**Task instructions**
Without including any picture, write out the entries exactly as they stand.

**Source material**
- Opening Delimiter -
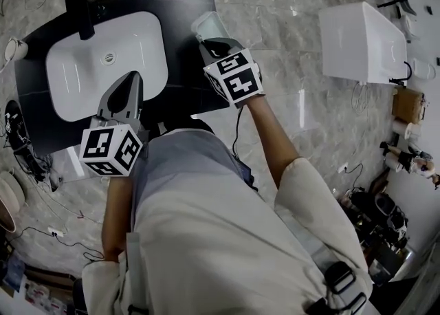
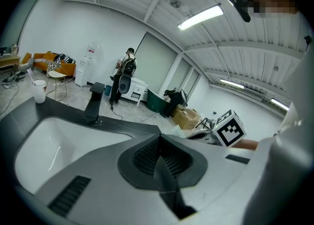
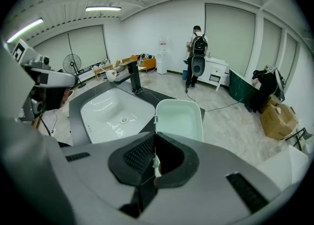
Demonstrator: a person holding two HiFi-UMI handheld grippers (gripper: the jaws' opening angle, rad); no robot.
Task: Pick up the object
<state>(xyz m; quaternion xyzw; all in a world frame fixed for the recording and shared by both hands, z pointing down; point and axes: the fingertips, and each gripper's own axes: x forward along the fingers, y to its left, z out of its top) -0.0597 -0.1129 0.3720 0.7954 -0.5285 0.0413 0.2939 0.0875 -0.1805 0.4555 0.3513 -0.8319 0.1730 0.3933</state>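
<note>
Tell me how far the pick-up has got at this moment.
Done: the grasp. The right gripper has its jaws closed on the near rim of the pale tub. In hand: the lift, though whether the tub is clear of the dark counter cannot be told. The left gripper is shut on nothing, above the sink. Left: raising the tub plainly clear.

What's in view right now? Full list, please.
counter: one, dark grey, on the marble floor
sink basin: one, white, set in the counter
faucet: one, black, at the basin's rim
cup: one, white, at the counter's left end
container: one, pale green, open, at the counter's right edge
cabinet: one, white, on the floor to the right
bystander: one, dark clothes, far back
left gripper: jaws shut, empty, over the basin
right gripper: jaws shut on the container's rim
</note>
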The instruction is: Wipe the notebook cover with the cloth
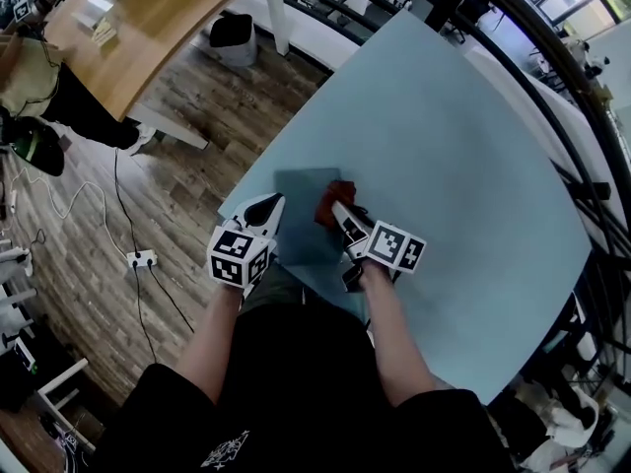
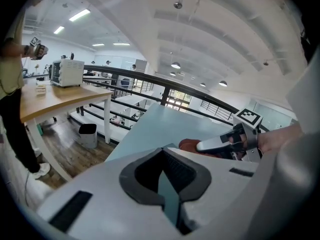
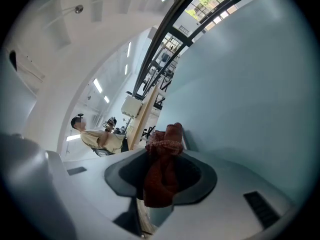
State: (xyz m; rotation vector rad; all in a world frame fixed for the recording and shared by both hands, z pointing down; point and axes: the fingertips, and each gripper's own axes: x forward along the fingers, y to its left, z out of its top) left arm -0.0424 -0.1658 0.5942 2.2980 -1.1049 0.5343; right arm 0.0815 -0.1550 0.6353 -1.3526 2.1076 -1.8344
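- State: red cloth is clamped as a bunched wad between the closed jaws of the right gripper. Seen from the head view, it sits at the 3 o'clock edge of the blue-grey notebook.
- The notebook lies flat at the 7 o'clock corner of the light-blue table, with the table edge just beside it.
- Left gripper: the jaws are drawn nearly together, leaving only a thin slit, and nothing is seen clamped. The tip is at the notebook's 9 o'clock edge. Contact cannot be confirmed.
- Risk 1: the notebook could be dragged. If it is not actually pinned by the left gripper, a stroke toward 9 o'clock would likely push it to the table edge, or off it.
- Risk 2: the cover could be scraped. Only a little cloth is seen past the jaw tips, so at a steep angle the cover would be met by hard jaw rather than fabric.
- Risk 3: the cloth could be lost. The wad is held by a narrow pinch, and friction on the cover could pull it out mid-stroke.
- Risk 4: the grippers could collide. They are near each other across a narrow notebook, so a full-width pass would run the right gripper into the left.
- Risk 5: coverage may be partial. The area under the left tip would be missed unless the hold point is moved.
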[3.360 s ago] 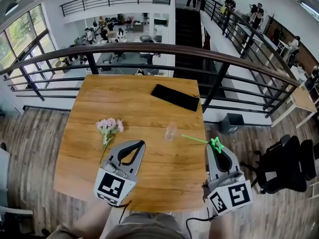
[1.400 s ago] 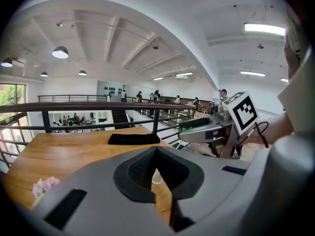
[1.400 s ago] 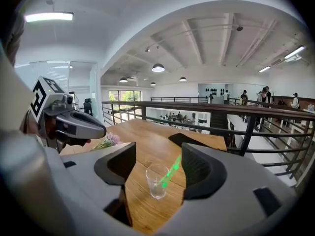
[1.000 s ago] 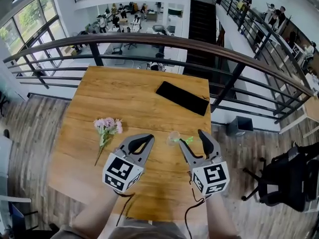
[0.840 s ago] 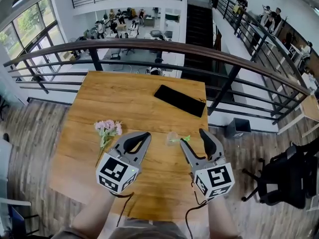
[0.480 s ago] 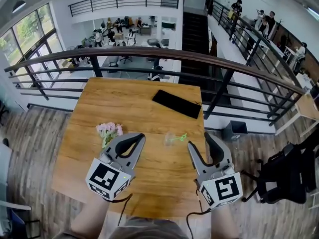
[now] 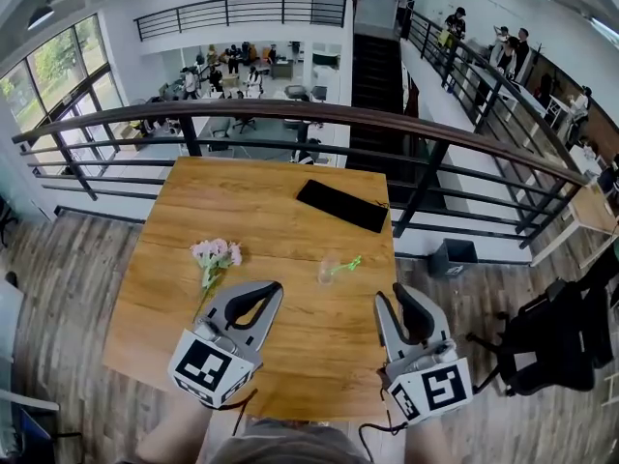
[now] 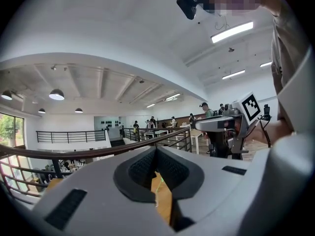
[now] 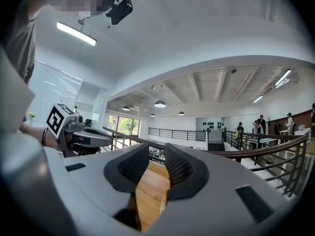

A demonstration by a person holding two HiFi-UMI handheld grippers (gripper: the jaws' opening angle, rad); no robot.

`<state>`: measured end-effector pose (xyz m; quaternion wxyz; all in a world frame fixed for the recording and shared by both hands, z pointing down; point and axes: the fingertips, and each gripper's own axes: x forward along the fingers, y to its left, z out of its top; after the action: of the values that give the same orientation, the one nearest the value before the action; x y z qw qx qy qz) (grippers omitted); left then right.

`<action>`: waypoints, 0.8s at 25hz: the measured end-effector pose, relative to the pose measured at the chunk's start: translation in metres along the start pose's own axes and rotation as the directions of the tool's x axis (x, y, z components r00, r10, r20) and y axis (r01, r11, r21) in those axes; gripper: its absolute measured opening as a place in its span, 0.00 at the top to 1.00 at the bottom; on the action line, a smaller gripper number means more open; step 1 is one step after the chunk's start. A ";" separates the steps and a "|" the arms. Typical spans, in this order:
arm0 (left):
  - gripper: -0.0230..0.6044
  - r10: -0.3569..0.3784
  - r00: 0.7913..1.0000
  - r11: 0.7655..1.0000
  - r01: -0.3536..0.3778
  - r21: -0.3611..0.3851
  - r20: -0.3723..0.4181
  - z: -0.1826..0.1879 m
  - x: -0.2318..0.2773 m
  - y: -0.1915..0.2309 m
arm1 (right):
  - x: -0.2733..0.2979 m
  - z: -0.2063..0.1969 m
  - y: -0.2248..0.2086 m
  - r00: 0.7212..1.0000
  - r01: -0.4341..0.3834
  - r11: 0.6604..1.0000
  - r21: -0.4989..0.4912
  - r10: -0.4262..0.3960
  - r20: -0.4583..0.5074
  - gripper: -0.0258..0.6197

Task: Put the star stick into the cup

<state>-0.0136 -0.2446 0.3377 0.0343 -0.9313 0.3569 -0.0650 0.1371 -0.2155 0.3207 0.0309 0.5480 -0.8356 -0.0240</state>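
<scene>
A small clear cup (image 7: 329,271) stands upright on the wooden table (image 7: 242,196), right of its middle. The green star stick (image 7: 346,264) rests in the cup and leans right, star end up. My left gripper (image 7: 274,286) hovers near the table's front, left of the cup, shut and holding nothing; the left gripper view shows its pads (image 8: 172,167) meeting at the tips. My right gripper (image 7: 392,294) hovers right of the cup and nearer the front edge. Its jaws have just been closing, a gap still shows between its pads (image 9: 181,167), and nothing is between them.
A bunch of pink flowers (image 7: 215,255) lies on the table left of the left gripper. A flat black slab (image 7: 341,205) lies at the far right of the table. A dark railing (image 7: 290,112) runs behind the table, and a black chair (image 7: 542,341) stands to the right.
Both grippers have drawn back from the cup toward the table's front edge. The right gripper's jaws have narrowed from wide open. The star stick stays in the cup.
</scene>
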 end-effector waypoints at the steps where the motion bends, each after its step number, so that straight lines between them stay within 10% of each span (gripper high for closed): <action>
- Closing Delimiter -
**Your response**
Demonstrator: a person holding two HiFi-UMI handheld grippers (gripper: the jaws' opening angle, rad); no robot.
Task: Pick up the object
<state>(xyz m; quaternion xyzw; all in a world frame fixed for the recording and shared by both hands, z pointing down; point and axes: the fingertips, and each gripper's own axes: x forward along the fingers, y to its left, z out of its top) -0.0597 -0.1129 0.3720 0.7954 -0.5285 0.0413 0.2939 0.0875 -0.1805 0.4555 0.3513 -0.8319 0.1730 0.3933</state>
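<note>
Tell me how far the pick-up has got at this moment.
Done: the grasp. The right gripper has its jaws closed on the near rim of the pale tub. In hand: the lift, though whether the tub is clear of the dark counter cannot be told. The left gripper is shut on nothing, above the sink. Left: raising the tub plainly clear.

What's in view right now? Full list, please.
counter: one, dark grey, on the marble floor
sink basin: one, white, set in the counter
faucet: one, black, at the basin's rim
cup: one, white, at the counter's left end
container: one, pale green, open, at the counter's right edge
cabinet: one, white, on the floor to the right
bystander: one, dark clothes, far back
left gripper: jaws shut, empty, over the basin
right gripper: jaws shut on the container's rim
</note>
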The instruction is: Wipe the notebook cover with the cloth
State: (xyz m; rotation vector rad; all in a world frame fixed for the recording and shared by both hands, z pointing down; point and axes: the fingertips, and each gripper's own axes: x forward along the fingers, y to its left, z out of its top) left arm -0.0424 -0.1658 0.5942 2.2980 -1.1049 0.5343; right arm 0.0815 -0.1550 0.6353 -1.3526 2.1076 -1.8344
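- State: red cloth is clamped as a bunched wad between the closed jaws of the right gripper. Seen from the head view, it sits at the 3 o'clock edge of the blue-grey notebook.
- The notebook lies flat at the 7 o'clock corner of the light-blue table, with the table edge just beside it.
- Left gripper: the jaws are drawn nearly together, leaving only a thin slit, and nothing is seen clamped. The tip is at the notebook's 9 o'clock edge. Contact cannot be confirmed.
- Risk 1: the notebook could be dragged. If it is not actually pinned by the left gripper, a stroke toward 9 o'clock would likely push it to the table edge, or off it.
- Risk 2: the cover could be scraped. Only a little cloth is seen past the jaw tips, so at a steep angle the cover would be met by hard jaw rather than fabric.
- Risk 3: the cloth could be lost. The wad is held by a narrow pinch, and friction on the cover could pull it out mid-stroke.
- Risk 4: the grippers could collide. They are near each other across a narrow notebook, so a full-width pass would run the right gripper into the left.
- Risk 5: coverage may be partial. The area under the left tip would be missed unless the hold point is moved.
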[3.360 s ago] 
[1.400 s ago] 
[1.400 s ago] 
[1.000 s ago] 
[0.840 s ago] 
[0.480 s ago] 
[now] 
[now] 
[now] 

A demonstration by a person holding two HiFi-UMI handheld grippers (gripper: the jaws' opening angle, rad); no robot.

`<state>`: measured end-effector pose (xyz m; quaternion wxyz; all in a world frame fixed for the recording and shared by both hands, z pointing down; point and axes: the fingertips, and each gripper's own axes: x forward along the fingers, y to its left, z out of its top; after the action: of the values that give the same orientation, the one nearest the value before the action; x y z qw qx qy qz) (grippers omitted); left then right.

`<action>`: waypoints, 0.8s at 25hz: the measured end-effector pose, relative to the pose measured at the chunk's start: translation in metres along the start pose's own axes and rotation as the directions of the tool's x axis (x, y, z components r00, r10, r20) and y axis (r01, r11, r21) in those axes; gripper: its absolute measured opening as a place in its span, 0.00 at the top to 1.00 at the bottom; on the action line, a smaller gripper number means more open; step 1 is one step after the chunk's start. A ";" separates the steps and a "|" the arms. Typical spans, in this order:
arm0 (left):
  - gripper: -0.0230..0.6044
  - r10: -0.3569..0.3784
  - r00: 0.7913..1.0000
  - r11: 0.7655..1.0000
  - r01: -0.3536..0.3778
  - r21: -0.3611..0.3851
  - r20: -0.3723..0.4181
  - z: -0.1826..0.1879 m
  - x: -0.2318..0.2773 m
  - y: -0.1915..0.2309 m
arm1 (right):
  - x: -0.2733..0.2979 m
  - z: -0.2063..0.1969 m
  - y: -0.2248..0.2086 m
  - r00: 0.7212..1.0000
  - r01: -0.4341..0.3834
  - r11: 0.6604..1.0000
  - r21: -0.4989..0.4912
  - r10: -0.4262..0.3960
  - r20: -0.4583..0.5074
  - gripper: -0.0258..0.6197

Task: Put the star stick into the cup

<state>-0.0136 -0.2446 0.3377 0.0343 -0.9313 0.3569 -0.0650 0.1371 -0.2155 0.3207 0.0309 0.5480 -0.8356 -0.0240</state>
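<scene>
A small clear cup (image 7: 329,271) stands upright on the wooden table (image 7: 242,196), right of its middle. The green star stick (image 7: 346,264) rests in the cup and leans right, star end up. My left gripper (image 7: 274,286) hovers near the table's front, left of the cup, shut and holding nothing; the left gripper view shows its pads (image 8: 172,167) meeting at the tips. My right gripper (image 7: 392,294) hovers right of the cup and nearer the front edge. Its jaws have just been closing, a gap still shows between its pads (image 9: 181,167), and nothing is between them.
A bunch of pink flowers (image 7: 215,255) lies on the table left of the left gripper. A flat black slab (image 7: 341,205) lies at the far right of the table. A dark railing (image 7: 290,112) runs behind the table, and a black chair (image 7: 542,341) stands to the right.
Both grippers have drawn back from the cup toward the table's front edge. The right gripper's jaws have narrowed from wide open. The star stick stays in the cup.
</scene>
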 end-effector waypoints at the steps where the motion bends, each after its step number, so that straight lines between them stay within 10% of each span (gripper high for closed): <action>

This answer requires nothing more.